To also help businesses adjust to the revaluation of their properties, which takes effect from April 2023, a £1.6 billion Transitional Relief scheme was announced to cap bill increases for those who will see higher bills. 

This limits bill increases for the smallest properties to 5%. Businesses seeing lower bills as a result of the revaluation will benefit from that decrease in full immediately, with the Chancellor abolishing downward transitional relief caps. Small businesses who lose eligibility for either Small Business or Rural Rate Relief as a result of the new property revaluations will see their bill increases capped at £50 a month through a new separate scheme worth over £500 million.

Income

Working age benefits will rise by 10.1%, and the Triple Lock on pensions will be protected, meaning pensioners will also get a rise in the State Pension and the Pension Credit in line with inflation.

The National Living Wage will be increased by 9.7% to £10.42 an hour.

Housing support

The UK Government is limiting the rent increase for people in social housing in England and will only be able to rise by a maximum of 7% in 2023-2024.

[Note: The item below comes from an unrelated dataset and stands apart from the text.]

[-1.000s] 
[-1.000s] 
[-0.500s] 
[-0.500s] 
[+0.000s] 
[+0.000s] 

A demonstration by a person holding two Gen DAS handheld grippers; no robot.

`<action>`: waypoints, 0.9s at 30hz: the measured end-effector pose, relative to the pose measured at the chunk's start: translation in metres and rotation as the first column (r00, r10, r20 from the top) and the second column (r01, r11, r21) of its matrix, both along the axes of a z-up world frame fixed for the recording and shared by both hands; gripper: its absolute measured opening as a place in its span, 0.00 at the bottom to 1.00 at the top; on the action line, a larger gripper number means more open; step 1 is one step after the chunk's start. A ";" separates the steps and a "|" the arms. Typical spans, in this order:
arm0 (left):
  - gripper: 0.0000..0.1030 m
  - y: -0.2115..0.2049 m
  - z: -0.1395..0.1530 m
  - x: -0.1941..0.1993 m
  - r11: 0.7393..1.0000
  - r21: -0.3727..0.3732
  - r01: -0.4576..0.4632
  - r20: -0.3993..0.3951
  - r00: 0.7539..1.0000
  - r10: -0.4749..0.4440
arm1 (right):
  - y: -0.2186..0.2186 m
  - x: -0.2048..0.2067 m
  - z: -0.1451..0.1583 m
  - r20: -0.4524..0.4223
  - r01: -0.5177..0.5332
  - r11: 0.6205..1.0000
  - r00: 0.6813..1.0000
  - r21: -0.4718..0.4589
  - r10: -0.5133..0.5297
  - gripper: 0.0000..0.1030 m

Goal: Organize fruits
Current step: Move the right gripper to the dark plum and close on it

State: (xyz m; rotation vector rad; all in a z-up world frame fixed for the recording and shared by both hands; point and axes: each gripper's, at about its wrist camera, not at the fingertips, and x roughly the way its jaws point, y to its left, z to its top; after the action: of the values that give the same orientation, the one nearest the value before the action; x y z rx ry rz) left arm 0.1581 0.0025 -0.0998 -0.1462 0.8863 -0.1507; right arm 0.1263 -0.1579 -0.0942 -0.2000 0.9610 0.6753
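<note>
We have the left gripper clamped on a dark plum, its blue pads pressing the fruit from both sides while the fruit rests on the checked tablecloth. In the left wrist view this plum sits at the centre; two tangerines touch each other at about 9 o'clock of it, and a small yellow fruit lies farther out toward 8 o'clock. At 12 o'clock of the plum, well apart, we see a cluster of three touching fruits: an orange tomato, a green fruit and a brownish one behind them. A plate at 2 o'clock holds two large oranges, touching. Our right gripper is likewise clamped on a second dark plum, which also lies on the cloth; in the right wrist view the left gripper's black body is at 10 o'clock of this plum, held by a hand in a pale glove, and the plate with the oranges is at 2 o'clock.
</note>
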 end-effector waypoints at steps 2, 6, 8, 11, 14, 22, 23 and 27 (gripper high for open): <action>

Homeowners on Universal Credit will be able to apply for Support for Mortgage Interest loans after three months instead of nine months, including those in employment. This will come into effect in Spring 2023.

Taxable allowances

The threshold at which higher earners start to pay the 45p rate will be reduced from £150,000 to £125,140, while Income Tax, Inheritance Tax and National Insurance thresholds will be frozen for a further two years until April 2028. 

The Dividend Allowance will be reduced from £2,000 to £1,000 next year, and £500 from April 2024 and the Annual Exempt Amount in capital gains tax will be reduced from £12,300 to £6,000 next year and then to £3,000 from April 2024.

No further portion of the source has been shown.